PROBLEM DETAILS: Retype each line below precisely and omit all images.
┏━━
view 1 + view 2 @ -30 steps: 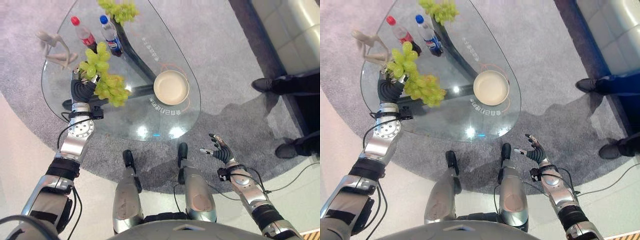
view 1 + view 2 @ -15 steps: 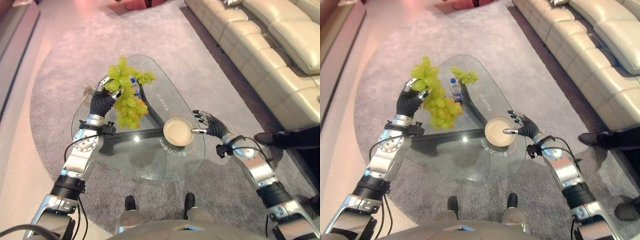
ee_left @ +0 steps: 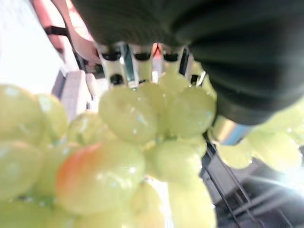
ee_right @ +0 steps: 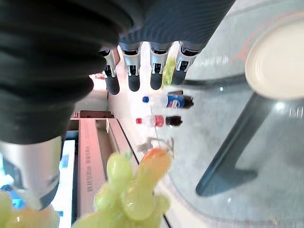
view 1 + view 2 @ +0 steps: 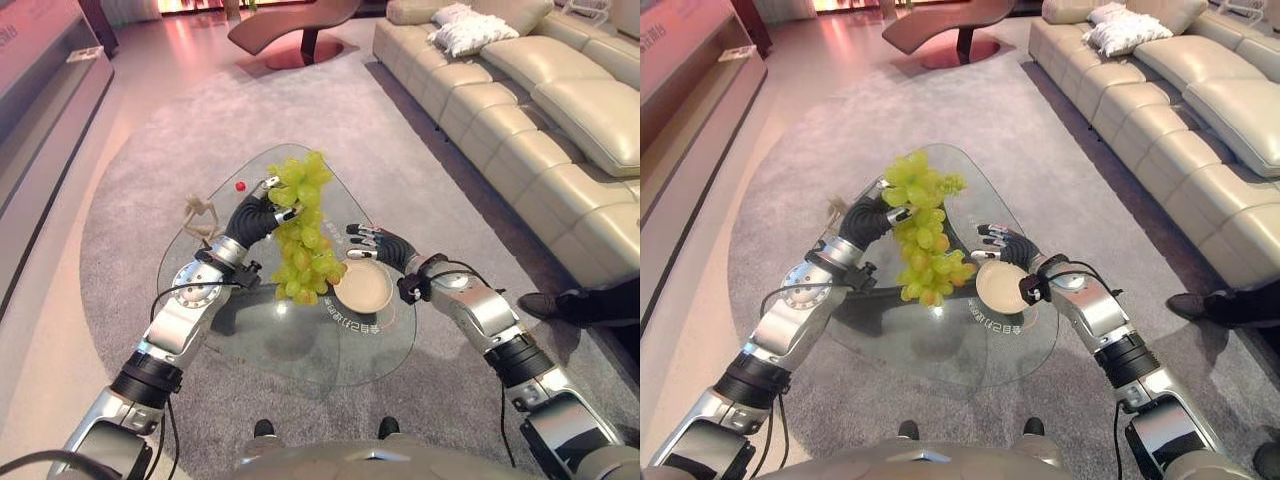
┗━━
OUTPUT FOR THIS TASK:
view 1 + view 2 @ -30 steps: 
view 1 + view 2 @ -15 steps: 
ee_left @ +0 steps: 
ee_right @ +0 steps: 
view 1 + view 2 @ +0 steps: 

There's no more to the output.